制作一条记录,将其重复记录基于两列的组合并分配 Min start_date 和 Max end_date
Make a record combining its duplicate records based combination of two columns and assign the Min start_date and Max end_date
这张图片将向您展示问题结构
这应该是所需的输出
我想填充 Min Start_Date 和 Max End_Date 来自该记录的重复记录(基于 Present 和 Absent 列的重复)和制作主记录,与 Present 和 Absent 列的其他组合相同。
我已经根据 ID 和开始日期完成排序,以了解数据的行为。
这个场景我只提到了一个 ID,其他 ID 也应该给出相同类型的输出,如果我得到这个例子的有效解决方案,我可以在整个 table 上实现正确的逻辑。

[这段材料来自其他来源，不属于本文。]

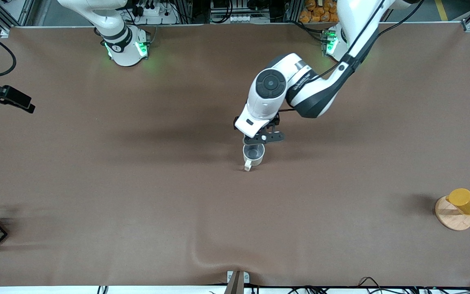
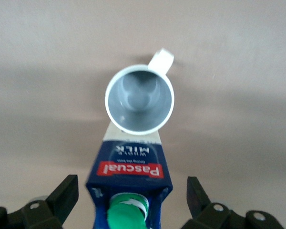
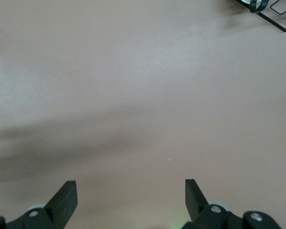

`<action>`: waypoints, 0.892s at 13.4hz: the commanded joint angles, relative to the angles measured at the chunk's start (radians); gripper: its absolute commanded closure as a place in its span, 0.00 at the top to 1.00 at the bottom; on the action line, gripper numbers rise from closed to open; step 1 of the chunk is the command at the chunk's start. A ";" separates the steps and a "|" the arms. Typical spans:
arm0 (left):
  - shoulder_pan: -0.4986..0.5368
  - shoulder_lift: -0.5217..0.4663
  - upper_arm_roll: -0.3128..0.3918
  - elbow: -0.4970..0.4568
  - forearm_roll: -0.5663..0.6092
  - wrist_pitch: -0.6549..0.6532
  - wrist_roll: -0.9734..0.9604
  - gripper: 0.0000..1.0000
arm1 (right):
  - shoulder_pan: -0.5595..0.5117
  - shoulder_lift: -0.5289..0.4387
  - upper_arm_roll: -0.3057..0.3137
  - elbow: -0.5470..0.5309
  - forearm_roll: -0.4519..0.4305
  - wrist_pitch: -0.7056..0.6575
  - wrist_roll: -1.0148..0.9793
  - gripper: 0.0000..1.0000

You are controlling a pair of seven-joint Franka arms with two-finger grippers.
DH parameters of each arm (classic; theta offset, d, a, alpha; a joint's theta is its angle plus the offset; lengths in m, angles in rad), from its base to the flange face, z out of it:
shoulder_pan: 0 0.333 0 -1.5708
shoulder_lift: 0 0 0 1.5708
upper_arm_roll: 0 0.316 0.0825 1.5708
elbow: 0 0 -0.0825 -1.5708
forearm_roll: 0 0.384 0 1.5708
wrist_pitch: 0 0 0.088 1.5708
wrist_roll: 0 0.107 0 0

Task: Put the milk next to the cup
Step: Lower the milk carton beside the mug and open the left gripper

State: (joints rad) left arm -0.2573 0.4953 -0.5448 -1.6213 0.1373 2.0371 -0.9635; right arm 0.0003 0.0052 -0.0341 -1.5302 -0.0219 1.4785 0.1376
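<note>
The milk (image 2: 128,183) stands mid-worktop, touching the cup (image 1: 253,154); left gripper (image 2: 128,200) straddles the carton, jaws wide, not gripping; right gripper (image 3: 129,198) waits, jaws wide.

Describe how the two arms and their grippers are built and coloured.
Both arms are glossy white with dark grey joint bands; green lights glow at their bases. The left arm has a round dark cap and a black cable along it. The left gripper and right gripper have black, wedge-shaped fingers.
</note>
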 commanded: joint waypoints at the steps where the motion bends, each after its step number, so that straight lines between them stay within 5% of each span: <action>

我试过使用 window 函数但没有找到任何解决方案。
提前致谢
请注意 ID 的重复记录数是可变的。
这是一个 gaps-and-islands 问题。考虑使用行号之间的差异来构建“相邻”记录组,然后您可以合并:
select id, min(start_date) start_date, max(end_date end_date, present, absent
from (
select t.*,
row_number() over(partition by id order by start_date) rn1,
row_number() over(partition by id, present, absent order by start_date) rn2
from mytable t
) t
group by id, present, absent, rn1 - rn2
order by 1, 2
您可以使用 MATCH_RECOGNIZE
:
SELECT *
FROM table_name
MATCH_RECOGNIZE (
PARTITION BY id
ORDER BY start_date
MEASURES FIRST( start_date ) AS start_date,
MAX( end_date ) AS end_date,
FIRST( present ) AS present,
FIRST( absent ) AS absent
ONE ROW PER MATCH
PATTERN (FIRST_ROW EQUAL_ROWS*)
DEFINE EQUAL_ROWS AS
(
(
(
EQUAL_ROWS.present = PREV(EQUAL_ROWS.present)
) OR (
EQUAL_ROWS.present IS NULL AND PREV(EQUAL_ROWS.present) IS NULL
)
) AND (
(
EQUAL_ROWS.absent = PREV(EQUAL_ROWS.absent)
) OR (
EQUAL_ROWS.absent IS NULL AND PREV(EQUAL_ROWS.absent) IS NULL
)
)
)
)
因此,对于您的示例数据:
CREATE TABLE table_name ( id, start_date, end_date, present, absent ) AS
SELECT 1, DATE '2020-02-01', DATE '2020-03-01', 'Y', 'N' FROM DUAL UNION ALL
SELECT 1, DATE '2020-03-04', DATE '2020-04-19', 'Y', 'N' FROM DUAL UNION ALL
SELECT 1, DATE '2020-03-06', DATE '2020-03-09', 'N', 'N' FROM DUAL UNION ALL
SELECT 1, DATE '2020-05-04', DATE '2020-09-04', 'N', 'Y' FROM DUAL UNION ALL
SELECT 1, DATE '2020-05-06', DATE '2020-06-26', 'N', 'Y' FROM DUAL UNION ALL
SELECT 1, DATE '2020-07-12', DATE '2020-08-12', NULL, NULL FROM DUAL UNION ALL
SELECT 1, DATE '2020-08-13', DATE '2020-08-12', NULL, NULL FROM DUAL;
这输出:
ID | START_DATE | END_DATE | PRESENT | ABSENT
-: | :--------- | :-------- | :------ | :-----
1 | 01-FEB-20 | 19-APR-20 | Y | N
1 | 06-MAR-20 | 09-MAR-20 | N | N
1 | 04-MAY-20 | 04-SEP-20 | N | Y
1 | 12-JUL-20 | 12-AUG-20 | null | null
db<>fiddle here
这张图片将向您展示问题结构
这应该是所需的输出
我想填充 Min Start_Date 和 Max End_Date 来自该记录的重复记录(基于 Present 和 Absent 列的重复)和制作主记录,与 Present 和 Absent 列的其他组合相同。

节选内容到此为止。